We all want to feel safe so, we become beings that sacrifice ourselves and take responsibility for everyone and everything. Living like this will always diminish your quality of life. These patterns are born of trauma, be that in this life and/or previous lifetimes. Part of healing this pattern is to heal the trauma.

It is important to know and remember that it is okay to say no. It is okay if you saying no to someone leaves them feeling upset. You are not responsible for their upset when you tell them no. That is their own wound being triggered. Do not take accountability for that.

After reading this, saying no is not magically going to be easy. Saying no can feel uncomfortable because it sets boundaries and asks you to stand in your power. This may be a new experience for you. Get excited about it. You will have to do the work of committing to your worthiness. You must be willing to recognize that you deserve a life of joy and happiness as much as any other person. Saying no when saying no honors your most authentic self is you owning your power and taking care of yourself. Do more of that, please.

Do not go from saying yes all of the time to saying no all of the time. The key is balance.
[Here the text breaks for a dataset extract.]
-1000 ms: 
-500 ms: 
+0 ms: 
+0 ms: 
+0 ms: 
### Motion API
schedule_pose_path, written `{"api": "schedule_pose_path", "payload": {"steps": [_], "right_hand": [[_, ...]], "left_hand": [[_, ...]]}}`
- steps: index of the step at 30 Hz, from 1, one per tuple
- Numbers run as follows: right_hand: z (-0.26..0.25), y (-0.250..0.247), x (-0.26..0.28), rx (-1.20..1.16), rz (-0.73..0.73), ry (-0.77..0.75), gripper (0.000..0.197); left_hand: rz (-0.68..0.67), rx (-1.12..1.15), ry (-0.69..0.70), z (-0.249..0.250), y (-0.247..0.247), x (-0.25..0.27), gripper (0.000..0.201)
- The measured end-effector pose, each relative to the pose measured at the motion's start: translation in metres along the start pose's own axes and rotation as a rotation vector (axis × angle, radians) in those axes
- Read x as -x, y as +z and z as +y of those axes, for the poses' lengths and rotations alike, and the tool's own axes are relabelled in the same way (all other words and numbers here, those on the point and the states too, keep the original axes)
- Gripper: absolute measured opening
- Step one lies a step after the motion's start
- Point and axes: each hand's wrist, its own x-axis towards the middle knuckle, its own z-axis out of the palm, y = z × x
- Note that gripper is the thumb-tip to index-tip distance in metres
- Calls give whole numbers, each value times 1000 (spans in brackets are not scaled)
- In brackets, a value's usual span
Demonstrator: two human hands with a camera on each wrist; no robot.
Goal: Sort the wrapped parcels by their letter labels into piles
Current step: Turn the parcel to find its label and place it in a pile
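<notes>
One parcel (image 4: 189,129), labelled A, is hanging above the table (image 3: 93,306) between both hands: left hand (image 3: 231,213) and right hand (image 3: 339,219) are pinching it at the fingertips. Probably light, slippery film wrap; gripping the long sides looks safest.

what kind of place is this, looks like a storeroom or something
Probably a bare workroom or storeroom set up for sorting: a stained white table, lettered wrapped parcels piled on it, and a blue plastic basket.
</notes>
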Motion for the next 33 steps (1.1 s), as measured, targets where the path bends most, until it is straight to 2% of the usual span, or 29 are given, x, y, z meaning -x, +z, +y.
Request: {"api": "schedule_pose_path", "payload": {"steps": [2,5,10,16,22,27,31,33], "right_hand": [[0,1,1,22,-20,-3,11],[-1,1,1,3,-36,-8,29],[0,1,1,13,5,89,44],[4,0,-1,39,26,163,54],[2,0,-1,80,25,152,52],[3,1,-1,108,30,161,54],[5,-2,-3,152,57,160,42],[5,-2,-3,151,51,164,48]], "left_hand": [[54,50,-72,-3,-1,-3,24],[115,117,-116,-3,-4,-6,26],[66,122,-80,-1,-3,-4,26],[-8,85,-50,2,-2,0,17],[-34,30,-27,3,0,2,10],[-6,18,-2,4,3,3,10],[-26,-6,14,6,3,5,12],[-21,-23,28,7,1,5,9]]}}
Discernment is the tool to use to help you know the moments to say yes and the moments to say no in a way that is not self-sacrificing. Below are the steps to take in making that distinction.

 

Ask these questions to determine if saying yes is HONORING or SACRIFICING yourself

 

Do I want to do this thing?

If you do NOT want to do the thing, say no.

If you want to do the thing, ask the next question.

 

Do I have the time, space and/or energy?

If you want to do the thing but do NOT have the time, space and/or energy, say NO.
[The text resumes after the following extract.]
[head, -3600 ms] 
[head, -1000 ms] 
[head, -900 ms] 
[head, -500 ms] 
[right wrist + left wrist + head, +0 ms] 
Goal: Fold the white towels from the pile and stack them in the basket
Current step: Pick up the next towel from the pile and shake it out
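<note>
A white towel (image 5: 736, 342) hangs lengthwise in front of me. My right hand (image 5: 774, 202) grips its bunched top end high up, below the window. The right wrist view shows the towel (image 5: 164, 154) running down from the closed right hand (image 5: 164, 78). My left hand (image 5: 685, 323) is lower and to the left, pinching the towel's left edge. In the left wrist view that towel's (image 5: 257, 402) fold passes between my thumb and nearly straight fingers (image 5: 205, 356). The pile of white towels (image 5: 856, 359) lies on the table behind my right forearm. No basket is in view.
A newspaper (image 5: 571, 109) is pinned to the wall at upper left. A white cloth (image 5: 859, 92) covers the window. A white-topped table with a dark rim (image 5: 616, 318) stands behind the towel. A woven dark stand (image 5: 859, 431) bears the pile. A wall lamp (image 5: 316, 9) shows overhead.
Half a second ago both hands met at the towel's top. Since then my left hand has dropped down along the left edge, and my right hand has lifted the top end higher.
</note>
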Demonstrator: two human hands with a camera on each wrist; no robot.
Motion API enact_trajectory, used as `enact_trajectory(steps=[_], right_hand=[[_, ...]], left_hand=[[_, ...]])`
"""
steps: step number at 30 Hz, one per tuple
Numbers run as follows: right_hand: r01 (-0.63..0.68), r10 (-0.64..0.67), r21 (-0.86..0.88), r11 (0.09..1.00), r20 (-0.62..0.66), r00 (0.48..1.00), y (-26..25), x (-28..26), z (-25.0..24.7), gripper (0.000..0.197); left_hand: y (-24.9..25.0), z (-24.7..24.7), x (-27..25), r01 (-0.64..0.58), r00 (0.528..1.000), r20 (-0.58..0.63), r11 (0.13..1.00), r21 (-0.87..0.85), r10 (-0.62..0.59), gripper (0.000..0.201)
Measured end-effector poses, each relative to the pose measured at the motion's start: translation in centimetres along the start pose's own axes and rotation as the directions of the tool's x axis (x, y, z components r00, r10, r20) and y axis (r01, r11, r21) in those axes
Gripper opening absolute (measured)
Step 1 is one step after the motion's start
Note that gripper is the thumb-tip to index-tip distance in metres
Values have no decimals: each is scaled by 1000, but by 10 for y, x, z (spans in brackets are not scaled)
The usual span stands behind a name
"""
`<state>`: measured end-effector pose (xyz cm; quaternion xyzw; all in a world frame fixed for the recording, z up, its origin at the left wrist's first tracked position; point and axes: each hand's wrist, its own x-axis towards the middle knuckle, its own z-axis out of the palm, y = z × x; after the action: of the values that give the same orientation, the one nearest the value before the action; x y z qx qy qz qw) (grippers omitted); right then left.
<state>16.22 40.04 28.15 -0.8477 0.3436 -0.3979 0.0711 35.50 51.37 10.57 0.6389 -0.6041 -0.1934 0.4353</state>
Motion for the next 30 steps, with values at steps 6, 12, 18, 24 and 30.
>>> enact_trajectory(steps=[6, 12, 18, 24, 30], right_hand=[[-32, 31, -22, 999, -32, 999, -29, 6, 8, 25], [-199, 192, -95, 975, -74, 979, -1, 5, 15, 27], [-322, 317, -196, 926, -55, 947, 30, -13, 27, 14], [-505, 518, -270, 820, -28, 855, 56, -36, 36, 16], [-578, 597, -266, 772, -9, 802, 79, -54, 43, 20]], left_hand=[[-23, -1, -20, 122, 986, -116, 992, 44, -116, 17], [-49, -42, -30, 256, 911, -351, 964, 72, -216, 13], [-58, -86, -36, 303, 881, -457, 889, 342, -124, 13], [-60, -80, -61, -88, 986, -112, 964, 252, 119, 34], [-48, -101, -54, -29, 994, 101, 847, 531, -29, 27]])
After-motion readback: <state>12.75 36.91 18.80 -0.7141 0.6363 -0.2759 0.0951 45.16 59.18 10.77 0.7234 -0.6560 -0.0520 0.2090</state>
If you want to do the thing AND have the time, space and/or energy, ask the next question.

 

Will me saying yes enable this person?

If you saying yes will enable them, say no. Otherwise you are perpetuating codependency which will always be self-sacrificing.

If you want to, have the time, space and/or energy to AND you would not be enabling them, absolutely say YES!

 

Use the above questions as a check-in when you are unclear if your yes is self-sacrificing or if it is honoring your authentic self. There are exceptions to every rule. Please use your common sense and/or intuition to recognize when those moments are. They may be emergencies or moments with high needs that a person is incapable of taking care of themselves for whatever reason that may be. Approach each situation individually.

This work is a lifelong process that asks you to choose YOU over and over again. The more you honor you, the stronger that Self muscle gets. The stronger it gets the less likely you are to be seduced by guilt and shame into sacrificing yourself for someone else’s wellbeing.

Love is meant to be given out into the world. Please give it and share it with others. But remember, that you deserve Love too. Taking care of others is not your responsibility. If it is your desire to take care of others and be of service, do it in a way that honors you too and is not self-sacrificing. This is how the whole world gets to win.